# Validation 
***

## Learning Objectives

# Sources 
- [Qualities of good data](https://www.precisely.com/blog/data-quality/5-characteristics-of-data-quality)



## Qualities of good validation data


### Accuracy 
For data to be of a good quality, it needs to be accurate. This means that the data is correct and free from errors. In practice, your data need to be within a defined set of boundary conditions. For example, if you are collecting data on the height of people, you would expect the data to be within a certain range. If you have a height of 3 meters, you know that this is not a valid value and that there is an error in the data.

Here's an example: 

In [None]:
import csv

# Define the data
data = [
    ["StudentID", "exam_score"],
    [1, 85],
    [2, 92],
    [3, 105],
    [4, 78],
    [5, 110],
    [6, "err"]
]

# Specify the file name
file_name = "student_scores.csv"

# Write the data to the CSV file
with open(file_name, mode='w', newline='') as file:
    writer = csv.writer(file)
    writer.writerows(data)

print(f"CSV file '{file_name}' has been created.")

In [None]:
import pandas as pd

# Read the CSV file into a DataFrame
df = pd.read_csv(file_name)

# Display DataFrame
df

Check if all the values in `exam_score` is numeric. Note index 5.

In [None]:
non_numeric_rows = df[~df['exam_score'].str.isnumeric()]

# Display the rows with non-numeric values in the 'exam_score' column
if not non_numeric_rows.empty:
    print("Rows with non-numeric values in 'exam_score':")
    print(non_numeric_rows)
else:
    print("All values in 'exam_score' are numeric.")
    

#### Uniqueness
Data should be unique. This means that there should be no duplicate values in the data. If there are duplicate values, it means that the data is not unique and that there is an error in the data.
Did you see the duplicate value in `Student_ID`?


In [None]:
# Add a duplicate row to the dataframe 
df = df.append(df.iloc[2], ignore_index=True)

In [None]:
df 

In [None]:
# Find duplicate values in the 'StudentID' column
duplicates = df[df.duplicated(subset=['StudentID'], keep=False)]

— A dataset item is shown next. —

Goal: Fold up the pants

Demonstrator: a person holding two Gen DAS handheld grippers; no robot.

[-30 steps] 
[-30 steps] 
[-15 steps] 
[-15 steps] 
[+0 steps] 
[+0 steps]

# Display the rows with duplicate 'StudentID' values
if not duplicates.empty:
    print("Duplicate StudentID values:")
    print(duplicates)
else:
    print("No duplicate StudentID values found.")

In [None]:
import pandas as pd
import numpy as np

# Create a DataFrame with missing values
data = {
    'Name': ['Alice', 'Bob', 'Charlie', 'David', np.nan],
    'Age': [25, 30, np.nan, 22, 28],
    'Salary': [50000, 60000, 75000, np.nan, 80000]
}

df = pd.DataFrame(data)

In [None]:
df 

`Name`,`Age` and `Salary` have missing values. 

In [None]:
# Check for missing values in the entire DataFrame
missing_values = df.isnull()

# Check for completeness
if missing_values.any().any():
    print("DataFrame contains missing values:")
    print(missing_values)
else:
    print("DataFrame is complete; it contains no missing values.")

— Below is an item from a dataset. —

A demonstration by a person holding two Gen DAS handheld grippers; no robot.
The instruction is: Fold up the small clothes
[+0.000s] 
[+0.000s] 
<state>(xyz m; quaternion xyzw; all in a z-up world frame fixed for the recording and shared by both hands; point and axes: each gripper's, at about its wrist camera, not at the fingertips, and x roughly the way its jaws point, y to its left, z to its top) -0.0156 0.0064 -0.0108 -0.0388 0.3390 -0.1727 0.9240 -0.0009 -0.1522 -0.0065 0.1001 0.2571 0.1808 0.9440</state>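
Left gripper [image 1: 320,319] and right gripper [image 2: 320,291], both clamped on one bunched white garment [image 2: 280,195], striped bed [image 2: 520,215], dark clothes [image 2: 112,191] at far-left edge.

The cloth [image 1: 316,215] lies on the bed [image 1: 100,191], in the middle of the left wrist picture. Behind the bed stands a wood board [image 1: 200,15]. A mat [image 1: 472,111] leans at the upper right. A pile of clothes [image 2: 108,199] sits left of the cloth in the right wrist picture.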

We can count the missing values in each column using the `isnull()` method and the `sum()` method.

In [None]:
missing_values.sum()

#### Consistency
Data should be consistent. This means that the data should be in a standard format. For example, if you are collecting data on the height of people, you would expect the data to be in the same unit of measurement. If some of the data is in meters and some of the data is in feet, then the data is not consistent and there is an error in the data.


Here is an example:

In [None]:

# Create a DataFrame with employee information
data = {
    'EmployeeID': [101, 102, 103, 104, 105 , 106],
    'Name': ['Alice', 'Bob', 'Charlie', 'David', 'Eve', 'Fred'],
    'Salary': [50000, 60000, 75000, 45000, 80000 , 100000]
}

df = pd.DataFrame(data)

df 


In [None]:

# Define the salary range (e.g., $40,000 to $80,000)
min_salary = 40000
max_salary = 80000

# Check for data consistency (salary within the defined range)
inconsistent_salaries = df[(df['Salary'] < min_salary) | (df['Salary'] > max_salary)]

Note the `|` means `or` in in Python. The line reads - where `Salary` is less than `min_salary` or `Salary` is greater than `max_salary`.

In [None]:

# Display rows with inconsistent salary values
if not inconsistent_salaries.empty:
    print("Inconsistent salary values:")
    print(inconsistent_salaries)
else:
    print("Data is consistent; all salary values are within the valid range.")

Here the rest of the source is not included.